The flame that burns forever in the Zoroastrian fire-temple of Yazd, Iran, was lit some 1 550 years ago, in the Sasanian empire, or so they say. The flame is of the highest order, Atash Behram, or “Fire of victory”. It is composed of fire from 16 different sources including fire from a lightning strike, fire from a funeral pyre and fire from a furnace. The ceremony to achieve it requires 32 mobeds, the Zoroastrian priests.

You pass an anonymous gate and cross a lush garden with an odd, circular pond to get to the temple. Over the entrance sits a grand faravahar, a common Zoroastrian symbol that may be a deity or a guardian spirit. It was also used as a general Iranian symbol in the time of the shah and now among Iranian exiles missing those days.

The eternal flame flickers from a solemn bronze jar at the centre of a small room with amber-coloured windows. Adherents brings sandalwood as offerings. The flame is a manifestation of Ahura Mazda, the “wise lord” and supreme being of Zoroastrianism.

Zoroastrianism precedes Islam, Christianity and Judaism in these parts. It centres on teachings about good and evil in the world, where Ahura Mazda is the ultimate good principle. You must follow the Threefold Path of Asha: Good Thoughts, Good Words and Good Deeds. It sounds well in theory. It was the state religion of ancient Iranian empires.

Yazd
Windcatcher towers in Yazd

Yazd was different from other Iranian cities I encountered on my Marco Polo trip. More conservative, with veiled women and men in turbans, and with a distinct architectural profile boasting a wealth of spectacular windcatcher towers, for ventilation.

Zoroastrianism was severely persecuted here after the Arab victory over the Sassanids in the 7th century. Few managed to cling on, though the mountain region around Yazd became one of the last strongholds.

Since fire, earth and water belong to the sacred and pure, these elements, to the Zoroastrians, were not to be soiled by decaying dead bodies. Their solution was the “towers of silence”, placed on elevated grounds and open on top to the birds of the sky.
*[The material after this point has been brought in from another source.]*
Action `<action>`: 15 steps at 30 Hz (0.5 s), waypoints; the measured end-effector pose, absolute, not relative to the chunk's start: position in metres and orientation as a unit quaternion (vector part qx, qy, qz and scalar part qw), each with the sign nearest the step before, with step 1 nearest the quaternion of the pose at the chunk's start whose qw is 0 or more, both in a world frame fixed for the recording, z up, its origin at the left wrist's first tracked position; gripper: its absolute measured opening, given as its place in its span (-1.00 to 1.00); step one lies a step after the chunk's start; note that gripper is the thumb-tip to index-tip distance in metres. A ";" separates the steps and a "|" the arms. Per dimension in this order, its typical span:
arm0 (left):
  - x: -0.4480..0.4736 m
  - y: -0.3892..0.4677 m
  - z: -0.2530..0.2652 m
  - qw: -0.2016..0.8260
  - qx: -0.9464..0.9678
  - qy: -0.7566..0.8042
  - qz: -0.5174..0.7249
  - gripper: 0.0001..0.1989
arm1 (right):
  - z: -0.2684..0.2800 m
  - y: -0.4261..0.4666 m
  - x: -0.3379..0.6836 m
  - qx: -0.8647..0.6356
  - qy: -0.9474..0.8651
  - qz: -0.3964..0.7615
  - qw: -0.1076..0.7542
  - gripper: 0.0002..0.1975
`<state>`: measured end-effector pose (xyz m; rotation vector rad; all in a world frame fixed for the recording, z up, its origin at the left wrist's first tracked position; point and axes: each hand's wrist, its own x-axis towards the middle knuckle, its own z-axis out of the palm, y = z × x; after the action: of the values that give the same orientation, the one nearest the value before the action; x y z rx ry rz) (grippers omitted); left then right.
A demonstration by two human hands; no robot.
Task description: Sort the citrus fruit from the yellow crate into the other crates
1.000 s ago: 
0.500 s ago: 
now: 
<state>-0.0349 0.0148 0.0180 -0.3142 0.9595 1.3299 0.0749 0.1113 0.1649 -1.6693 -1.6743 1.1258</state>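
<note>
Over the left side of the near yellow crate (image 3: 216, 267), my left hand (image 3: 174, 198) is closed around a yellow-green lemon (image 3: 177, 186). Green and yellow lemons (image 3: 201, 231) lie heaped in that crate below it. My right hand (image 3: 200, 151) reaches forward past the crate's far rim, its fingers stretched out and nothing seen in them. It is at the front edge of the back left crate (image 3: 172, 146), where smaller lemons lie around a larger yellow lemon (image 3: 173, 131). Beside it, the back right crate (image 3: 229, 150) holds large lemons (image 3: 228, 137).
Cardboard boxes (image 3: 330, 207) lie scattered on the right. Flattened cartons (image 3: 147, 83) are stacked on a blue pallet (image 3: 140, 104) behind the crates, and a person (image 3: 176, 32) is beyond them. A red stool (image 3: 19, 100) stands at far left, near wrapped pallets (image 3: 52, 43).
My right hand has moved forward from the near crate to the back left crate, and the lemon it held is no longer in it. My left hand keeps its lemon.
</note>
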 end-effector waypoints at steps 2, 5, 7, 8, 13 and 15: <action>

A taxi from central Yazd brings me out to see two great towers on some desert rocks. They are truly silent, abandoned, with no trace of corpses or Zoroastrian rituals. These days their dead are interred in sealed cannisters, safe to bury. I descend on a stony path, ride the taxi back, get some bananas and find a bus to take me to Mashhad, the second largest and most holy city of Iran, site of the martyrdom of Imam Reza.